Man kann sagen, dass bestimmte Genres grundsätzlich inhaltlich schlechter als andere sind
Ist ein Ero-Anime aus Prinzip inhaltlich schlechter als ein Charakterdrama? Mal abgesehen davon, dass man wie gesagt beide Animes kaum miteinander vergleichen kann, stellt sich wieder die Frage, was "inhaltlich schlechter" überhaupt heißt. Der kleinste gemeinsame Nenner ist der Unterhaltungswert. Ein Ero-Anime ist inhaltlich gut, wenn er unterhält, genauso wie ein Charakterdrama, aber beide Animes unterhalten eben auf ganz unterschiedliche Art. Ich halte ein pauschales Geschmack-Diskreditieren für falsch.

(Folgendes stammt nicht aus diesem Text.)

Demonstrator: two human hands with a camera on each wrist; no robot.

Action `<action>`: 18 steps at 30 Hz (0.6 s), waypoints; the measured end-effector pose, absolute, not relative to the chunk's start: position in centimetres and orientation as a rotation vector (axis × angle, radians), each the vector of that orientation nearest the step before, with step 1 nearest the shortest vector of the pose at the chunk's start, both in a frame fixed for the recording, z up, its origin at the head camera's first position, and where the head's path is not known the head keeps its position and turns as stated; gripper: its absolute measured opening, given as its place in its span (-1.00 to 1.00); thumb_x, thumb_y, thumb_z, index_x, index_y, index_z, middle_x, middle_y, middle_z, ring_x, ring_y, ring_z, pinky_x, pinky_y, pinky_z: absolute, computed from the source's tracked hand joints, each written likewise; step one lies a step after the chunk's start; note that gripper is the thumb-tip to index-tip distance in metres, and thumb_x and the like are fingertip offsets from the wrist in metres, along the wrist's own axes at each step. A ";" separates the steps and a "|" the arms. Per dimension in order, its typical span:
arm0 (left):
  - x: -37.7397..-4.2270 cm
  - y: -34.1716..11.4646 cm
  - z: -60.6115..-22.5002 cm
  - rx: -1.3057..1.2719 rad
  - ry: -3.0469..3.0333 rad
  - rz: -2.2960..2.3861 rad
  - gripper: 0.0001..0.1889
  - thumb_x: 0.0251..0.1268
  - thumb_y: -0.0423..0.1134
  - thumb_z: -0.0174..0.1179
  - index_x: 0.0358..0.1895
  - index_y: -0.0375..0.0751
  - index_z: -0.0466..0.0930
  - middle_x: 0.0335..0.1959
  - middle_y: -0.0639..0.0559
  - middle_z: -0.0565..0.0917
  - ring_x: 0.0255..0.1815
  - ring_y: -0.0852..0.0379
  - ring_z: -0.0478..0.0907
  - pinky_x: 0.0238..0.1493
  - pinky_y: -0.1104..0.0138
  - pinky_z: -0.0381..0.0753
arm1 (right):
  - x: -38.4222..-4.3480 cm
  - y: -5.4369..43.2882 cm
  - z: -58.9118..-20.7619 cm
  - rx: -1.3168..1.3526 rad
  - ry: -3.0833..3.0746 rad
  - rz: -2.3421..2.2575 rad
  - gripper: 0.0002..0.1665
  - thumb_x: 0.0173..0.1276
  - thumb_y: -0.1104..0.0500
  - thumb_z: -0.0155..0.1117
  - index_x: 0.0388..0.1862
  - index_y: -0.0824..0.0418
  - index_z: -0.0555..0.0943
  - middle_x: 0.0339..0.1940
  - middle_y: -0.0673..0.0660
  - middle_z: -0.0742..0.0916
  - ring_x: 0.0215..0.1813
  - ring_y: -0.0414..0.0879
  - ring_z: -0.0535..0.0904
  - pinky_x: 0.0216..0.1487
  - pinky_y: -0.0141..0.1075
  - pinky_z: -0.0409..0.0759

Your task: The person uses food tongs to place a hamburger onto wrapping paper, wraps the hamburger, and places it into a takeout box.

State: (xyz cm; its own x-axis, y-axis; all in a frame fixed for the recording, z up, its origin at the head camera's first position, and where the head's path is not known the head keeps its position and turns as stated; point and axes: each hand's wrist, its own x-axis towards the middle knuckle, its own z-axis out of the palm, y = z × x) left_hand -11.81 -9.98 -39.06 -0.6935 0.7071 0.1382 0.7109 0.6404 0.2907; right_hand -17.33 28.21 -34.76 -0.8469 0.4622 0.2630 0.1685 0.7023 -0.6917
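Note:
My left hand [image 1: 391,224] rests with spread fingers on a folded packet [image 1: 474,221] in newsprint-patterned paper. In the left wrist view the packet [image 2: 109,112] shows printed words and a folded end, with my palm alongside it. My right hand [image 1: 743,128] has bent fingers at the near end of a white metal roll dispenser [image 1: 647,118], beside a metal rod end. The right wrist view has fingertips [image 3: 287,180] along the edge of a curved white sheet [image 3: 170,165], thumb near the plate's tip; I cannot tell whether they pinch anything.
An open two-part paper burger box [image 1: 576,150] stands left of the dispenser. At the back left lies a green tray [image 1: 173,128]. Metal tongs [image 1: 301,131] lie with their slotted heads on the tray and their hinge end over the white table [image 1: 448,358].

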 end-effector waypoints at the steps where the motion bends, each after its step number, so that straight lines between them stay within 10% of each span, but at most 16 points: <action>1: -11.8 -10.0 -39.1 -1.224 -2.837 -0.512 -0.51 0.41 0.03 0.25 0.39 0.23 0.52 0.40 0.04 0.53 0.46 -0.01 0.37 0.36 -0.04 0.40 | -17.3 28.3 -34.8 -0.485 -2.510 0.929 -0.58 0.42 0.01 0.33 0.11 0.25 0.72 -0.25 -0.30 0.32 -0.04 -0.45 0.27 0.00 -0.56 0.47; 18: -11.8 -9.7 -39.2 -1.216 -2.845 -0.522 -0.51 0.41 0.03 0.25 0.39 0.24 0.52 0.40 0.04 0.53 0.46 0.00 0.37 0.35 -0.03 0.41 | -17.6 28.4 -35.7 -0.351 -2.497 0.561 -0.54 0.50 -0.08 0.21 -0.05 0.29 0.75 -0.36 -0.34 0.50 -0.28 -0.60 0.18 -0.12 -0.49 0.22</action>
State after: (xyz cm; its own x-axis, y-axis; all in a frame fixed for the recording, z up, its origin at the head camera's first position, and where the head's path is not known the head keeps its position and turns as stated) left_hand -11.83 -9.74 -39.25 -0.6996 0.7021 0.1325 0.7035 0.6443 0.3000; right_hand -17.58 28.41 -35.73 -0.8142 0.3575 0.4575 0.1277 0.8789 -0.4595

Die angesprochenen Trugschlüsse können (u. a.) dafür verantwortlich sein, dass Diskussionen entgleisen und Kommentare übertrieben schlecht aufgenommen werden. Natürlich kann sich auch jemand vollkommen ohne Grund von einer Meinung angegriffen fühlen, aber das ist wieder ein anderes Thema. Das, was ich kritisieren möchte, sorgt mMn zu Recht für Unmut: Das Objektivieren von Geschmack und Meinung, das Abwerten anderer Meinungen, weil sie sich nicht auf "objektive" Argumente stützen bzw. das Abwerten anderer Geschmäcker und ein insgesamt elitäres, herabschauendes Auftreten in Diskussionen oder Kommentaren.
(Es gab keinen konkreten Anlass für diesen Thread. Ich bin einfach ein Verfechter dieser subjektivistischen Sicht)
Kommentare (3)
Eine Diskussion auf rein subjektiven Niveau macht wenig Sinn.